Writer Janet Galbraith talks to islanders in a scene from the film Chauka, Please Tell Us the Time. Photo: Sydney Film Festival
The film was received with popular and critical acclaim. It has been taken up by film festivals throughout Australia and is competing in the Asia Pacific Screening Awards. In late August, it was announced that the film would be screened in the London International Film Festival on October 8 and 9. It is one of 12 films in the running for the prestigious Grierson Award, which recognises films "with integrity, originality, and social or cultural significance".
On receiving the news, Boochani wrote to the British High Commissioner in Australia, Menna Rawlings, requesting a temporary visa, which would enable him to join his co-director in introducing the film, and to take part in post-screening discussions.
Behrouz Boochani's letter to the British High Commissioner. Photo: Supplied
Boochani penned his letter on the centre's official request form stationery: "I am asking you to give me visa to attend the London International Film Festival. I have been here in this prison camp for more than four years, even though I have committed no crime, and I am kept here by the Australian government who exiled me by force."
His appeal was reinforced by an official invitation from the festival's director, Clare Stewart.
The official invite from the London Film Festival to Behrouz Boochani. Photo: Supplied
"If Behrouz Boochani was free to travel," writes Stewart in an accompanying statement, "he would be welcome as a guest at the festival ???Chauka is an exceptional documentary filmed inside the Manus Island detention centre first-hand by Boochani who is detained there. It reveals much about his own experience as well as that of other detainees. It also questions the impact of the detention centre on Manus Island itself, through testimony from members of the local community. It is brave, thoughtful and urgent filmmaking and has earned its selection in our Documentary Competition in a very strong year for documentaries."
Boochani's right to attend the festival is also supported in a letter to Foreign Minister Julie Bishop and Immigration Minister Peter Dutton signed by federal parliamentarians Nick Xenophon, Derryn Hinch, Cathy McGowan and Nick McKim.
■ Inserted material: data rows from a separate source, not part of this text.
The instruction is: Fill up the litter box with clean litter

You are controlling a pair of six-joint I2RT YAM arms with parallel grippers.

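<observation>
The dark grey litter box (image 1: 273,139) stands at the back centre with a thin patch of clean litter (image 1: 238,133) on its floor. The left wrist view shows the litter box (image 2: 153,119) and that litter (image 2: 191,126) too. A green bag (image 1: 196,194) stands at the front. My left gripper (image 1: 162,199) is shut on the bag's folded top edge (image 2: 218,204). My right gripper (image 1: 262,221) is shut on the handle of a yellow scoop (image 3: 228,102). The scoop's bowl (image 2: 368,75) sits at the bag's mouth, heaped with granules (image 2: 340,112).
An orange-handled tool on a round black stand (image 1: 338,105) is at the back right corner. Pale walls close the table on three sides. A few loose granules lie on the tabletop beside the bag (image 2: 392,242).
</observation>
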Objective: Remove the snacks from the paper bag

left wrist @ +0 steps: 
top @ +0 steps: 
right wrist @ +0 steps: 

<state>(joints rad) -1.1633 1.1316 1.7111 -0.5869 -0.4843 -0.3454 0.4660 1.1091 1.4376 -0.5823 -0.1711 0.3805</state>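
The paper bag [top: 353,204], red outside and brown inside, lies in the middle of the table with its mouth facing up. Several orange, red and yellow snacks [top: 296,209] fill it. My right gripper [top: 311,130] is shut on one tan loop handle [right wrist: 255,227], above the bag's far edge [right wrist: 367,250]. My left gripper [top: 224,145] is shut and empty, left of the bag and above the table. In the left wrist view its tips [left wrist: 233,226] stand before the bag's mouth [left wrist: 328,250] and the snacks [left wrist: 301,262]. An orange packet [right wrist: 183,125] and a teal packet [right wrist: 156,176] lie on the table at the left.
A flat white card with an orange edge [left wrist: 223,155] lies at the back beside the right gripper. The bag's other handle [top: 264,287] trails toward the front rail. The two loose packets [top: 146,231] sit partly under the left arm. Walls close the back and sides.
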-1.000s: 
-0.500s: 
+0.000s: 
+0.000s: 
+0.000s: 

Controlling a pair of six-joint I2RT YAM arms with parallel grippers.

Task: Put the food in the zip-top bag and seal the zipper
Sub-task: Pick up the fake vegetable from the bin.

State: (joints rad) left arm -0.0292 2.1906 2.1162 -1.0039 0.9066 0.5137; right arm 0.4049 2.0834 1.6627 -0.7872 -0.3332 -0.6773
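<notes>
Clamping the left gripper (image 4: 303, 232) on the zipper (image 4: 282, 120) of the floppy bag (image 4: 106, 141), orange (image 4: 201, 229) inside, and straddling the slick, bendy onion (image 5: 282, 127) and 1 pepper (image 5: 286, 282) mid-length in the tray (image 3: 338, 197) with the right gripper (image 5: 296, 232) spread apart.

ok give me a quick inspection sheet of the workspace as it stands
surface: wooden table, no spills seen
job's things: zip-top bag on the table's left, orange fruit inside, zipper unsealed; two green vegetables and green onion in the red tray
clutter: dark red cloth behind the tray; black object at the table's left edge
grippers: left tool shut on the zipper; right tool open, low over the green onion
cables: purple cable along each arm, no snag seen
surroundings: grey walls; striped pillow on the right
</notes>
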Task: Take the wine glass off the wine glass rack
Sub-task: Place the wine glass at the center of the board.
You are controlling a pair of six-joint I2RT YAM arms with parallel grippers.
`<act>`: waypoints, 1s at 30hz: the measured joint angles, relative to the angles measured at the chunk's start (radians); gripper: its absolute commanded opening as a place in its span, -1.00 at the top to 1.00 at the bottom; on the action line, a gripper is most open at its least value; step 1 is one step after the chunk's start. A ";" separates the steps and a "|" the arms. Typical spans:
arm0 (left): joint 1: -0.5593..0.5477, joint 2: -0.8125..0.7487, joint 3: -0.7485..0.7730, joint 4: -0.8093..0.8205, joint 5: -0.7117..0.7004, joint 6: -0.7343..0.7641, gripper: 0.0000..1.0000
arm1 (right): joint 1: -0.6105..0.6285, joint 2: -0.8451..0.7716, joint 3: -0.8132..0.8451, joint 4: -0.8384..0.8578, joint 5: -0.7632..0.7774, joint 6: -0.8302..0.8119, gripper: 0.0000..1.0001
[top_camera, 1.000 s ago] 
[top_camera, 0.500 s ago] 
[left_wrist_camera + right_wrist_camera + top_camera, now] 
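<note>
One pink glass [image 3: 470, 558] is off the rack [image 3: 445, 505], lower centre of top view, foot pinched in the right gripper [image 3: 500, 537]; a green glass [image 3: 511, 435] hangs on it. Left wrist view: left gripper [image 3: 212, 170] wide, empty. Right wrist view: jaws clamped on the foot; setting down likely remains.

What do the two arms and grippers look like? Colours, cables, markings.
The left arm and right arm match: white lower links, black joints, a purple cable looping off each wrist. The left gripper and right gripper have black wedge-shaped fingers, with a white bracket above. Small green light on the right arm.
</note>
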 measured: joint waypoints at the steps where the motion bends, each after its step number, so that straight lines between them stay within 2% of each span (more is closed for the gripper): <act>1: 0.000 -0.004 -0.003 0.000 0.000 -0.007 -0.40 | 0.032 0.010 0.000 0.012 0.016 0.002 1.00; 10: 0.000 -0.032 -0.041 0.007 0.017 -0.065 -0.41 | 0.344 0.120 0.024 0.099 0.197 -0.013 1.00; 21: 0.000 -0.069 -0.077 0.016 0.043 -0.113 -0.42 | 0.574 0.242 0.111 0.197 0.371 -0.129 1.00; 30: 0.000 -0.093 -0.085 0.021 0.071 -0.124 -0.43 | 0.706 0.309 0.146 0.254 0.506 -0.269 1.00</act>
The letter sent by MPs to Foreign Minister Julie Bishop and Immigration Minister Peter Dutton. Photo: Supplied
The film's remarkable journey continues. Long after those on Manus are finally released from their ordeal, it will remain a lasting document of a specific time and place, a unique insight into the everyday realities of the Pacific Solution. It captures, as Boochani has put it, "the coarsening banality and repetition" of indefinite detention.
It is driven by two men with a shared vision, separated by oceans and government policy.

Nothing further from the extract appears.